Primogeniture is recognized in the Mosaic code (Deut. xxi. 16-17) and regulated in the Talmud. The first-born son receives two portions of the father's estate, but not two portions of the mother's estate (Bek. viii.-ix.). Where there are no sons the daughters inherit, as in the case of the daughters of Zelophehad. In the absence of both sons and daughters the property goes to the male relations in order of kinship as determined by the Mosaic code (Num. xxvii. 1-11). Besides the larger share of the inheritance, certain privileges belong to the first-born son (the first-born of the father, not of the mother, for in a polygamous state of society each wife may have had a son). A blessing from the father before he was about to pass away was a special privilege of the first-born son. Isaac wishes to bless Esau, his first-born son (Gen. xxvii.). Joseph calls the attention of his father Jacob to Manasseh as his first-born son, for Jacob had placed his right hand in blessing upon the head of Ephraim (Gen. xlviii. 13 et seq.; comp. xlix. 3; Ex. xxii. 29). The privilege that belonged to the first-born son could be sold, as in the case of Esau, who sold his birth-right to Jacob (Gen. xxv. 32 et seq.); or it could be bestowed by the father as a mark of favor upon a younger son. Thus Jacob withdraws from Reuben, his first-born son, the double portion that by right he should have received after his father's demise, and bestows it upon Joseph and his two sons (Gen. xlviii. 21 et seq., xlix. 3 et seq.).
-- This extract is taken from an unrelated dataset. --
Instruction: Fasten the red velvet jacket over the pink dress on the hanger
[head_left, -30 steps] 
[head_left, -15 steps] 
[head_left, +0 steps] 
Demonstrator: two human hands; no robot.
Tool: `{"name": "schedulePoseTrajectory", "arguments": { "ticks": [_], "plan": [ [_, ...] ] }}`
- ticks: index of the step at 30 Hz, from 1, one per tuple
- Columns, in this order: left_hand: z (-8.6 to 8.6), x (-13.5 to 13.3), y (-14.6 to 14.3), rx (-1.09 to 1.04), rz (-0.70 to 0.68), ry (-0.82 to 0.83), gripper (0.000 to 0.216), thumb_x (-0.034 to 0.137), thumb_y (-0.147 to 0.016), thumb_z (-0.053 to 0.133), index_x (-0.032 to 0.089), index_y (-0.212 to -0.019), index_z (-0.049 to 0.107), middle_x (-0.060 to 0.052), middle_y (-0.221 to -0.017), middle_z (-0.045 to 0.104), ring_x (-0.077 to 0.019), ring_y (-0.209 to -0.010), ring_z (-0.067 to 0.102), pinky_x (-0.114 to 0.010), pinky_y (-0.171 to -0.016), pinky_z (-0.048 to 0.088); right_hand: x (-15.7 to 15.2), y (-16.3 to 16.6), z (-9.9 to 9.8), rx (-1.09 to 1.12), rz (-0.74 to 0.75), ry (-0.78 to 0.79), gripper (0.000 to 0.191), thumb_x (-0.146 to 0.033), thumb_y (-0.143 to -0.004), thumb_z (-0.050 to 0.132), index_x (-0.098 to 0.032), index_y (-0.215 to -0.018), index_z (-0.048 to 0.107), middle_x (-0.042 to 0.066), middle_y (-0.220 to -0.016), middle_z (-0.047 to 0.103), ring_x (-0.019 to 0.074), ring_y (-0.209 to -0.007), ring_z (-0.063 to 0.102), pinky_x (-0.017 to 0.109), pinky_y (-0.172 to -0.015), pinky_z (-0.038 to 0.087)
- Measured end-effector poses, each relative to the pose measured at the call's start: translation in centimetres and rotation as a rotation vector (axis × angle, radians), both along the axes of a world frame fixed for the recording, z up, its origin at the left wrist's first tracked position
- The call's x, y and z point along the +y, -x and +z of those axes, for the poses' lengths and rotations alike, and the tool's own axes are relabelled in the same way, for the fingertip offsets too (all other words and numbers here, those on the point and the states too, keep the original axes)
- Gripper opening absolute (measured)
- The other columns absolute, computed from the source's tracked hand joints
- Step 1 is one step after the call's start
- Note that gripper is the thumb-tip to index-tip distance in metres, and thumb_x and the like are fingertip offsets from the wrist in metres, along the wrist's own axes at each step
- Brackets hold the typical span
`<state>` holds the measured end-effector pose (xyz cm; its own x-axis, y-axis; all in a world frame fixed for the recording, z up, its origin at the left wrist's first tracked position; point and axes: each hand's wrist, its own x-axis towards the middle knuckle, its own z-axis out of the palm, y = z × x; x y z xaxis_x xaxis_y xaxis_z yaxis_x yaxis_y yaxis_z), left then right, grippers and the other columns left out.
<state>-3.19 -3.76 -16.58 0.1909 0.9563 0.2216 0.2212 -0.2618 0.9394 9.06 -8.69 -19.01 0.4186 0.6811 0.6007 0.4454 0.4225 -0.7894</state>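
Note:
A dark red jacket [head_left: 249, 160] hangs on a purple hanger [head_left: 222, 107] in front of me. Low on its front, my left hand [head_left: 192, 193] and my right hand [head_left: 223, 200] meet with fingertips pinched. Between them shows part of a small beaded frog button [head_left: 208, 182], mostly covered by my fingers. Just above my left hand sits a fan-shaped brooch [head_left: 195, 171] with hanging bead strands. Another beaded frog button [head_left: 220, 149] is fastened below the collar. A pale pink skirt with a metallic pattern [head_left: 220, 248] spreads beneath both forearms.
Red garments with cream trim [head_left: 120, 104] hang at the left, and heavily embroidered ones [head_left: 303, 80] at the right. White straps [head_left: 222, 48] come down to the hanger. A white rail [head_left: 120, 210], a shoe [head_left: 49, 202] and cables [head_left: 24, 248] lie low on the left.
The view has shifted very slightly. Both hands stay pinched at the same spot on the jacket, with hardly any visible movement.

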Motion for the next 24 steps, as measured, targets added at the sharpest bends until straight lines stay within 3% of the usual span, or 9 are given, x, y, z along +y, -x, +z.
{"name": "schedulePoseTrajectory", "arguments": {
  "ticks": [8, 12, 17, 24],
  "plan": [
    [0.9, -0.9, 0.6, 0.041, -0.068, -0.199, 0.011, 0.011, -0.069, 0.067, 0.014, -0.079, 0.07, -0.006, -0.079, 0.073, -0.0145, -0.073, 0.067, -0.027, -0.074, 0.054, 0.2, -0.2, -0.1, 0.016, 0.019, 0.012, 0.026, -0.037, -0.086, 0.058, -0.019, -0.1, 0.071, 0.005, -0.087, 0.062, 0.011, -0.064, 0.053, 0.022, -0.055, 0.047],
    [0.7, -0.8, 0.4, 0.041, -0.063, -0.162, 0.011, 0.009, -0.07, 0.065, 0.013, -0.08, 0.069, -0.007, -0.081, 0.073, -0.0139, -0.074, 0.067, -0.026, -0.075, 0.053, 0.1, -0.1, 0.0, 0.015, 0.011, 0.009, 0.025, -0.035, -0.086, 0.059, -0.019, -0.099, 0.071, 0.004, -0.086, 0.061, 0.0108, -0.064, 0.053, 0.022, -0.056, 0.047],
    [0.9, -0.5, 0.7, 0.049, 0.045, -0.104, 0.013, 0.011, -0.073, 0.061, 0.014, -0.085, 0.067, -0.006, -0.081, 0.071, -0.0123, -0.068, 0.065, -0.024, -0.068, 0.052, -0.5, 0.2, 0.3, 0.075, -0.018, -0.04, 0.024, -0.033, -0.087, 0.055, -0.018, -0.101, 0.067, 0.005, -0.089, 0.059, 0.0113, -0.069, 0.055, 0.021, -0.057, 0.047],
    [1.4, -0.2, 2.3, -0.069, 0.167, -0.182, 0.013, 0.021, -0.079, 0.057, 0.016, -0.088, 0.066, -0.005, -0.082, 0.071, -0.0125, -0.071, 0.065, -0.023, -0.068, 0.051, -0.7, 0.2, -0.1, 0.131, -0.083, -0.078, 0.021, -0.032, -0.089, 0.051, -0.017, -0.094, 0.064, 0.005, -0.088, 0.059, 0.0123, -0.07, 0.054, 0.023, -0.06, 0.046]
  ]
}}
The instinct of solidarity in ancient Israel and the high regard for the chastity of woman explain the sanctity and purity of the Jewish family life. Patriarchal history abounds in pictures of beautiful home life. The filial obedience of Isaac; the love of Jacob for Rachel; the forgiveness by Joseph of his brethren; the death-bed scene of Jacob, where he blesses his sons and grandsons; the strong bond between Ruth and Naomi; and the passionate grief of David for his erring son Absalom—these and many other instances give evidence of the beauty and of the strength of the family affection (Gen. xxii., xlv.; Ruth; II Sam. xviii. 33). That the Bible laid great stress upon the power of the home is shown by the closing verses of Malachi: "Behold, I will send you Elijah the prophet before the coming of the great and terrible day of the Lord: And he shall turn the heart of the fathers to the children, and the heart of the children to their fathers, lest I come and smite the earth with a curse."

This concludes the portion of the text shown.